> **Exercise details**: Look through the records that follow and state how many lines hold the word "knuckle", without adding anything.

> **Data shown**:
# # # # # # #

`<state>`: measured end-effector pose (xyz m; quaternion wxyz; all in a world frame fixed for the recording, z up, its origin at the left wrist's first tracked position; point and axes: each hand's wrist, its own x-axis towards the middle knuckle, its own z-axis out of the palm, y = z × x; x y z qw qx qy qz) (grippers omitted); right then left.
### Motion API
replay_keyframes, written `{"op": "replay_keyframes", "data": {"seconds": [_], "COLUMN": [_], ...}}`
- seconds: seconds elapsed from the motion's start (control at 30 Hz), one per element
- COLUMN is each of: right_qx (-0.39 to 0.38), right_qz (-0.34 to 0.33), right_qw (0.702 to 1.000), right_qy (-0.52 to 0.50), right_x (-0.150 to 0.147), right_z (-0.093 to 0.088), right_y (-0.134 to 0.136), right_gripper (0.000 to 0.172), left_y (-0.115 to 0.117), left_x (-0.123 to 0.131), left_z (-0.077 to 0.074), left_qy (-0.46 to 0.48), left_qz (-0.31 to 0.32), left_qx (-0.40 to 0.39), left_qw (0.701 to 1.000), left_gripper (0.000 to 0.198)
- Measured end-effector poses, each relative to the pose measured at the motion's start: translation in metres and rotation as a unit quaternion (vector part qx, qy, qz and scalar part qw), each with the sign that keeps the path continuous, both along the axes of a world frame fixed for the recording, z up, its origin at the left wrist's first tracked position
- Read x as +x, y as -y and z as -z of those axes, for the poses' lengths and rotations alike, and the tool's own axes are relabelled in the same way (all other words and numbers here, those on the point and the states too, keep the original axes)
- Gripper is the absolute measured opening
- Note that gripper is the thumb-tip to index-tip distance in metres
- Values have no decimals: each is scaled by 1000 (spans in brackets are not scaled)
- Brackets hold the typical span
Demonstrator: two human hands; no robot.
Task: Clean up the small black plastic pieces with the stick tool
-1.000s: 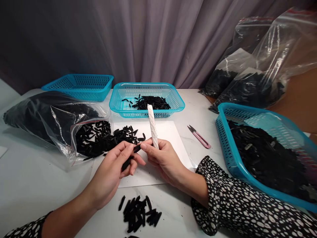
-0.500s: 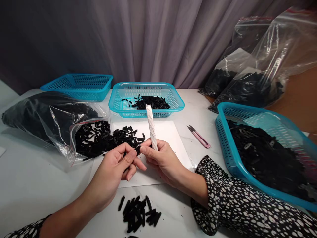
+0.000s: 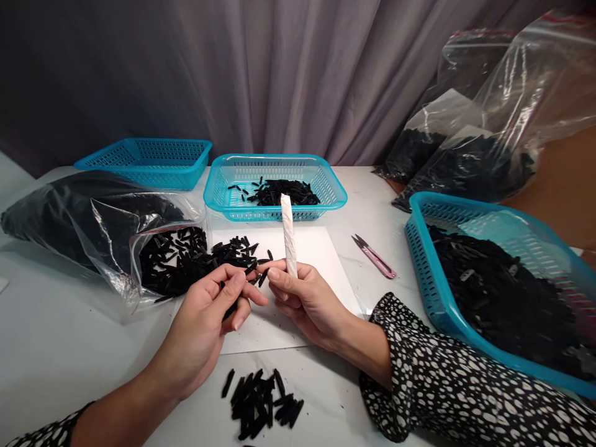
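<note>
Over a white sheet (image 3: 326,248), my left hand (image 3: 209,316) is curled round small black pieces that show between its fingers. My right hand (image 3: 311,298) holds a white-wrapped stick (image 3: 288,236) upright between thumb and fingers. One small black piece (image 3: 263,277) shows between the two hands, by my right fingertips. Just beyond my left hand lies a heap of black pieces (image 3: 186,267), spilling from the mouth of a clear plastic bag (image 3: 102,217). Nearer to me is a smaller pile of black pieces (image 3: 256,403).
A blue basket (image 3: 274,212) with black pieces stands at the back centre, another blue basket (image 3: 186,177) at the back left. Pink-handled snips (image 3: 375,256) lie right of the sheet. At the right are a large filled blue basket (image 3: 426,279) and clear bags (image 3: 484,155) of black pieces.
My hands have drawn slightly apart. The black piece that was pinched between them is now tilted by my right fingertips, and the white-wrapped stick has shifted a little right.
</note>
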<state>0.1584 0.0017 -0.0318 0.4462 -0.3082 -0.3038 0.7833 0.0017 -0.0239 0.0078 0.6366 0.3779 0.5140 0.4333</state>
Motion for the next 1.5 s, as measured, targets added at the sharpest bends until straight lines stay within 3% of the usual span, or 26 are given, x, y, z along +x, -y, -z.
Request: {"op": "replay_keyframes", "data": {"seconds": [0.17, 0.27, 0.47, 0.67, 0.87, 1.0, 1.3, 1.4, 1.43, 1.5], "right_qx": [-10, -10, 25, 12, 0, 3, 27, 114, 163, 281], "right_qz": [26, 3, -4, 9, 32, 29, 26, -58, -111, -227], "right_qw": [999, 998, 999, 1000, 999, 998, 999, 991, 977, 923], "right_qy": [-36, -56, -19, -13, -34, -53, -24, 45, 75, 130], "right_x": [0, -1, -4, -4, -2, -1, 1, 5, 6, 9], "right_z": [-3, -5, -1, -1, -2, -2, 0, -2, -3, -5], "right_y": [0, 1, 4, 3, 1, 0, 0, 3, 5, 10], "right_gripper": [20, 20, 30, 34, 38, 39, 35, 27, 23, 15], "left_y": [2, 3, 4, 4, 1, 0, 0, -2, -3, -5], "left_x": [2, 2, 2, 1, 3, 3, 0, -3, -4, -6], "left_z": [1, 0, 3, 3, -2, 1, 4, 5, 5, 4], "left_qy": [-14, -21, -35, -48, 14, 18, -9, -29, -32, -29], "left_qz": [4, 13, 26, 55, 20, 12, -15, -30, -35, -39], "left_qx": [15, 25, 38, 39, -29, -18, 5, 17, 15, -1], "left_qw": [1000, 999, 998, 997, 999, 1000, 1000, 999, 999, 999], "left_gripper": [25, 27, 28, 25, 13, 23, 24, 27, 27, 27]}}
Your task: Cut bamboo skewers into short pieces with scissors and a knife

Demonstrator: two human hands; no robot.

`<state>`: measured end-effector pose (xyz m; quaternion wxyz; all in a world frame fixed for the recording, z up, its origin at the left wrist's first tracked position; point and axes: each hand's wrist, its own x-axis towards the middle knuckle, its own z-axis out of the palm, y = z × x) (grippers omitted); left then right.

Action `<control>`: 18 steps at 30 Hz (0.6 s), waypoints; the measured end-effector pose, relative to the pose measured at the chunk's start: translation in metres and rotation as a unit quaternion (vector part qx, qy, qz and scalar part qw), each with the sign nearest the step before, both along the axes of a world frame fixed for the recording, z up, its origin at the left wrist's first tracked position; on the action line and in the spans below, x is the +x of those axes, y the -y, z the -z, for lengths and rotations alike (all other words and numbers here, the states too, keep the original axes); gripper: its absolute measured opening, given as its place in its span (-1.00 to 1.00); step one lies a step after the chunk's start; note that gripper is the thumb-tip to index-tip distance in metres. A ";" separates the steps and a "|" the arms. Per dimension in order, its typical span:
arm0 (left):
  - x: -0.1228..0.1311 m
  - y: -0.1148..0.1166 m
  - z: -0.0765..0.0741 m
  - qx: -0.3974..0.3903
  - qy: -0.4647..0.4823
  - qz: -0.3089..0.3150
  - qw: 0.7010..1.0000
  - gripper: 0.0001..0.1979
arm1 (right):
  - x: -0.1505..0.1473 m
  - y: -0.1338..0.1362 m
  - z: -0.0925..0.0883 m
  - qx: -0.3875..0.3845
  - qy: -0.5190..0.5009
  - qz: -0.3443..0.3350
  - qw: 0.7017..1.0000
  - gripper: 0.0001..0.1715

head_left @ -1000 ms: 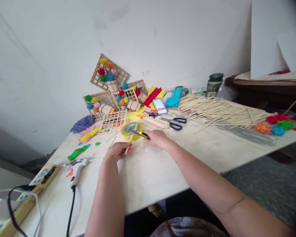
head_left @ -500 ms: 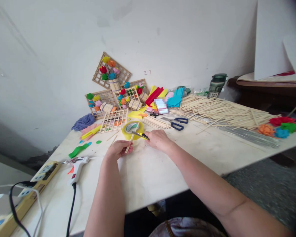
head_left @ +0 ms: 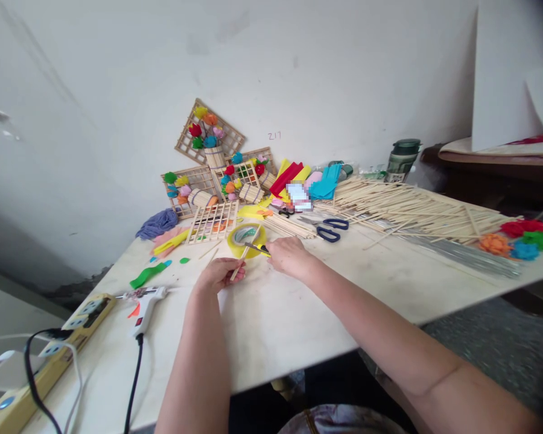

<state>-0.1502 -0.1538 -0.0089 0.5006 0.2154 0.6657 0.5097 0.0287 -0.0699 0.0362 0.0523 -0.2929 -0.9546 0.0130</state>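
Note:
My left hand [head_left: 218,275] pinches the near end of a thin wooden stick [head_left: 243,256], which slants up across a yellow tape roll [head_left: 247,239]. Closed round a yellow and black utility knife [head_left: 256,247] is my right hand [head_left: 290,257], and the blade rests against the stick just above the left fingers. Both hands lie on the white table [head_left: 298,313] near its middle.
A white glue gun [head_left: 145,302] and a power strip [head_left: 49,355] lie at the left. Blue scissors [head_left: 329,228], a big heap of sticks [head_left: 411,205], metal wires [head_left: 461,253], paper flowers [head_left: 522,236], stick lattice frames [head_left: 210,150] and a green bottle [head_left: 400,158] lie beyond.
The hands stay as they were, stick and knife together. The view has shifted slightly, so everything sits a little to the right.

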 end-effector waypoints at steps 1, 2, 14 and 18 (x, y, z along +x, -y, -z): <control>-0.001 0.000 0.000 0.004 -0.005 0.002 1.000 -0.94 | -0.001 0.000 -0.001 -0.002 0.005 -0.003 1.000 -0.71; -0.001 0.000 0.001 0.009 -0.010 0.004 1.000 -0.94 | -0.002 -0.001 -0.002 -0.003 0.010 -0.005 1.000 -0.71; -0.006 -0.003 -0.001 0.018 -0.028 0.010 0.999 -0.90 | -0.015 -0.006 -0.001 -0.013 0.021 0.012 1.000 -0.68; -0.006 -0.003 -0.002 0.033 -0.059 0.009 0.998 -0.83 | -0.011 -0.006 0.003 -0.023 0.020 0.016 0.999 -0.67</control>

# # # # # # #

> **Output for this task**: 2